■ Task statement: Please output the entries below from the line that contains "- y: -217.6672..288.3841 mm" through the final line, reproduced exactly and alone.

■ Source information:
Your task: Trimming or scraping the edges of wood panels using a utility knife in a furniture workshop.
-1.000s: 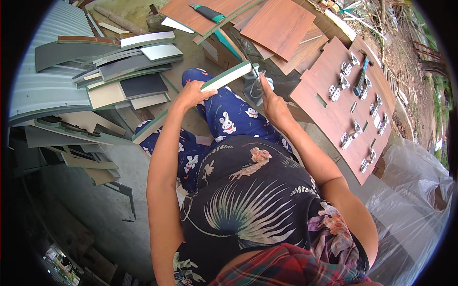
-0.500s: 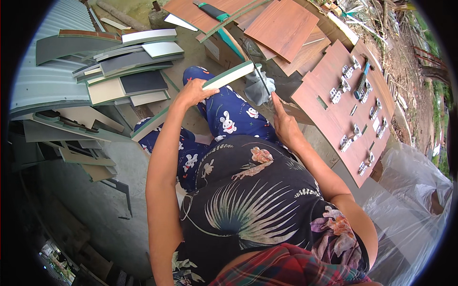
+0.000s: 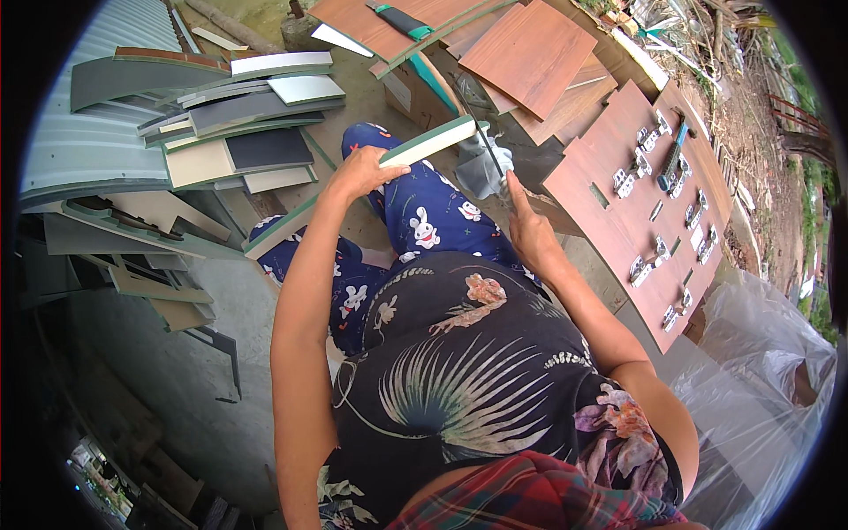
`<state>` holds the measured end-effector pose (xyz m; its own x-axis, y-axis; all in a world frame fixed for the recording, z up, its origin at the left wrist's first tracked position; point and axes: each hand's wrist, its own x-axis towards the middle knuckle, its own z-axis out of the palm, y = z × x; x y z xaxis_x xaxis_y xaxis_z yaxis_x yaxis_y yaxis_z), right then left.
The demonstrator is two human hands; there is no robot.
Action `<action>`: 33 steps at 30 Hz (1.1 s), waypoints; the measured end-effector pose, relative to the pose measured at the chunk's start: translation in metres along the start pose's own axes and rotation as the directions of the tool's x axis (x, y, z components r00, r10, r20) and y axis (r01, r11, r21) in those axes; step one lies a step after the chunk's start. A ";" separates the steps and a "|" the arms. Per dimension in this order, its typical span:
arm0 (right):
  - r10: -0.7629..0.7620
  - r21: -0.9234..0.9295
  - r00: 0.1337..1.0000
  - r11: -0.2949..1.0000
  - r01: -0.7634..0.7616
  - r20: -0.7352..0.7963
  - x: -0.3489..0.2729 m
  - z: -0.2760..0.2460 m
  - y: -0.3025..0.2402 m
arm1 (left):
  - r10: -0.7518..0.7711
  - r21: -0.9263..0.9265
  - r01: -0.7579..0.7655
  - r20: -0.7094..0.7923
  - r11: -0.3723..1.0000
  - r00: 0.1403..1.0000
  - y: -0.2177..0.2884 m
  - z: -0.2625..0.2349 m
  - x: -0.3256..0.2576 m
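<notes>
A long narrow board strip [image 3: 433,144], pale on its face with green edges, lies slanted across my lap. My left hand [image 3: 360,174] is closed around its middle, thumb on the pale face. My right hand [image 3: 533,231] is closed, index finger stretched along a long thin dark file [image 3: 491,146]. The file crosses the strip's far right end and appears to touch it. Its handle is mostly hidden in my palm. Under that end is a crumpled grey cloth or bag [image 3: 481,168].
At left, cut boards [image 3: 265,115] are stacked unevenly. To the right, a brown wood panel [image 3: 609,212] carries several metal hinges [image 3: 649,265] and a blue-and-black hammer [image 3: 673,155]. A green-and-black cutter [image 3: 402,22] rests on brown panels ahead. Clear plastic sheeting [image 3: 751,380] covers something at lower right.
The view has shifted slightly. Both hands keep their grips, and the file still lies across the strip's end with little visible movement.
</notes>
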<state>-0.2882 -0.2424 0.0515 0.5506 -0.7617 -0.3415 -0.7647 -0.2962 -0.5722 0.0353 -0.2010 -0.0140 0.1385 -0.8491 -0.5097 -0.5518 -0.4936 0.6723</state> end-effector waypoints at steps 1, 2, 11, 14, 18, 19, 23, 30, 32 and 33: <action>0.018 -0.001 1.000 1.000 -0.018 0.011 -0.003 -0.004 -0.002 | 0.009 0.007 -0.009 -0.005 1.000 1.000 -0.001 0.000 0.000; 0.035 -0.001 0.999 0.999 -0.035 0.022 -0.004 -0.006 -0.003 | 0.008 0.005 -0.008 -0.003 1.000 1.000 -0.002 0.001 -0.002; 0.005 -0.020 0.999 1.000 -0.006 -0.049 0.083 0.010 -0.016 | 0.062 -0.002 -0.062 -0.046 0.998 0.997 -0.003 0.003 -0.001; 0.018 -0.015 1.000 1.000 -0.018 -0.012 0.044 0.007 -0.011 | 0.023 -0.014 -0.024 -0.013 1.000 1.000 -0.004 0.002 -0.001; -0.008 -0.017 1.000 1.000 0.008 -0.015 -0.007 0.002 0.006 | 0.013 -0.024 -0.012 0.006 1.000 1.000 0.001 -0.001 -0.001; -0.005 -0.018 1.000 1.000 0.005 -0.013 -0.005 0.002 0.005 | 0.010 -0.030 -0.010 0.002 1.000 1.000 0.002 -0.001 -0.002; 0.048 -0.034 0.999 0.998 -0.048 0.002 0.047 0.005 -0.008 | 0.021 -0.029 -0.021 -0.007 0.999 1.000 0.004 -0.001 -0.002; 0.019 -0.052 1.000 0.998 -0.019 0.003 0.067 0.007 -0.013 | 0.030 -0.015 -0.031 -0.023 0.999 0.999 -0.002 0.003 -0.002; 0.009 -0.038 1.000 0.999 -0.008 0.007 0.031 0.004 -0.004 | 0.012 -0.035 -0.013 -0.011 0.999 1.000 -0.001 0.003 -0.003; -0.001 -0.021 1.000 1.000 0.001 0.009 0.016 0.003 -0.001 | 0.020 -0.035 -0.021 -0.009 0.999 1.000 -0.001 0.002 -0.002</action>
<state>-0.2776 -0.2521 0.0448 0.5543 -0.7561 -0.3479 -0.7711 -0.3092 -0.5567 0.0338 -0.1983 -0.0144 0.1347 -0.8606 -0.4911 -0.5256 -0.4822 0.7009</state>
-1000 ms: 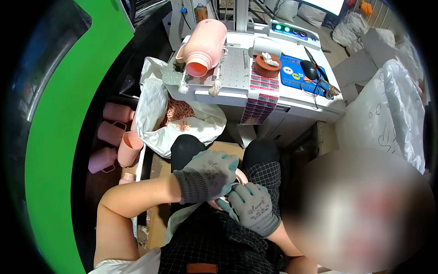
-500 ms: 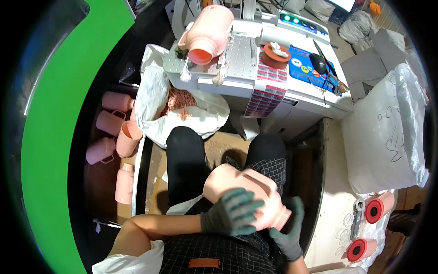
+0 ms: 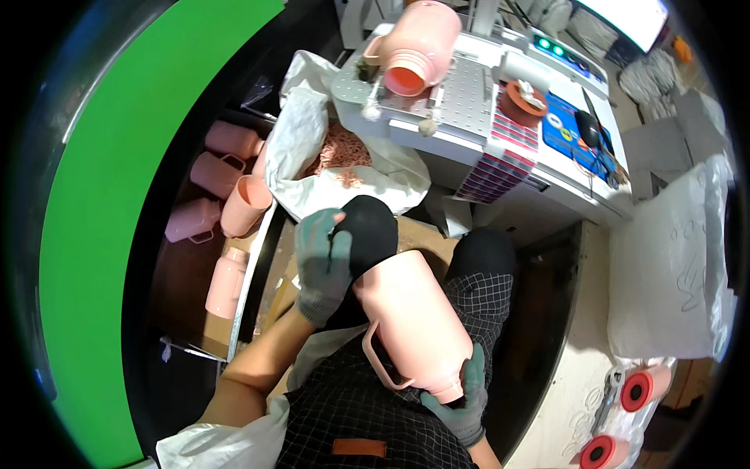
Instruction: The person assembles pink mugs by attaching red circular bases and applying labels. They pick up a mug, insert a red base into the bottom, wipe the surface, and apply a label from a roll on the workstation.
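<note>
While the right hand (image 3: 462, 406) has its fingers wrapped on the pink jug (image 3: 414, 320) at its neck, over the lap (image 3: 480, 309), left hand (image 3: 323, 262) has come off, fingers spread; white sack (image 3: 293, 133) holds pink scraps (image 3: 344, 152).

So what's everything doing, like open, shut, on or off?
Pink lap jug: not upright, held at its narrow end.
Right grip: curled around that end.
Left grip: open, holding nothing.
Upper pink jug: lying down, mouth open.
White bag: open, pink shavings inside.
Control panel: on, two green lights lit.
Screen: on, glowing white.
</note>
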A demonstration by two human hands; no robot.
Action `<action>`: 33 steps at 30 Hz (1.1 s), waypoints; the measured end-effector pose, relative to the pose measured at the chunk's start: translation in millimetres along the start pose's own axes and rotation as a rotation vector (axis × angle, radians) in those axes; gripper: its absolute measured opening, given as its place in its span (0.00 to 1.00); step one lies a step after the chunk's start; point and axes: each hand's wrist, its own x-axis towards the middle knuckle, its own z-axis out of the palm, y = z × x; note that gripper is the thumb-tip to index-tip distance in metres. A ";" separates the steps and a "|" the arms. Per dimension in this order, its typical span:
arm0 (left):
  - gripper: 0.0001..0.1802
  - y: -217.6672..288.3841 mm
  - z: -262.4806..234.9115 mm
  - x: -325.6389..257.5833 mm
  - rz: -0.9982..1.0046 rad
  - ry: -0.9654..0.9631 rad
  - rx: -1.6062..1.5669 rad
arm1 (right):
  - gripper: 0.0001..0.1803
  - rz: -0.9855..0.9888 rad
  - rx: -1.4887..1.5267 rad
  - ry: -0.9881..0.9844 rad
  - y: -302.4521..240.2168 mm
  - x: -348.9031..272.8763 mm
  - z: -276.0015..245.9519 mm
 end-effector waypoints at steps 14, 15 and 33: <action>0.17 -30.5 -1.7 64.1 0.136 0.106 0.320 | 0.40 0.829 1.074 -0.060 -6.6 23.0 -17.6; 0.17 -18.9 -5.6 53.8 0.136 0.118 0.282 | 0.38 0.949 1.230 -0.064 -0.1 17.5 -14.9; 0.14 11.8 29.2 35.5 0.302 -0.194 0.296 | 0.31 1.168 1.389 0.131 -15.1 16.4 -2.7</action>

■ Task answer:
  - y: -217.6672..288.3841 mm
  - z: -262.4806..234.9115 mm
  - x: -325.6389..257.5833 mm
  - rz: -0.9982..1.0046 rad
  - ry: -0.9654..0.9631 rad
  - rx: -1.6062..1.5669 rad
arm1 (right):
  - gripper: 0.0001..0.1803
  - rz: -0.9855..0.9888 rad
  - rx: -1.4887..1.5267 rad
  - ry: -0.9881..0.9844 rad
  - y: -302.4521..240.2168 mm
  - x: -348.9031..272.8763 mm
  - z: -276.0015..245.9519 mm
 end-effector waypoints at steps 14, 15 and 33: <action>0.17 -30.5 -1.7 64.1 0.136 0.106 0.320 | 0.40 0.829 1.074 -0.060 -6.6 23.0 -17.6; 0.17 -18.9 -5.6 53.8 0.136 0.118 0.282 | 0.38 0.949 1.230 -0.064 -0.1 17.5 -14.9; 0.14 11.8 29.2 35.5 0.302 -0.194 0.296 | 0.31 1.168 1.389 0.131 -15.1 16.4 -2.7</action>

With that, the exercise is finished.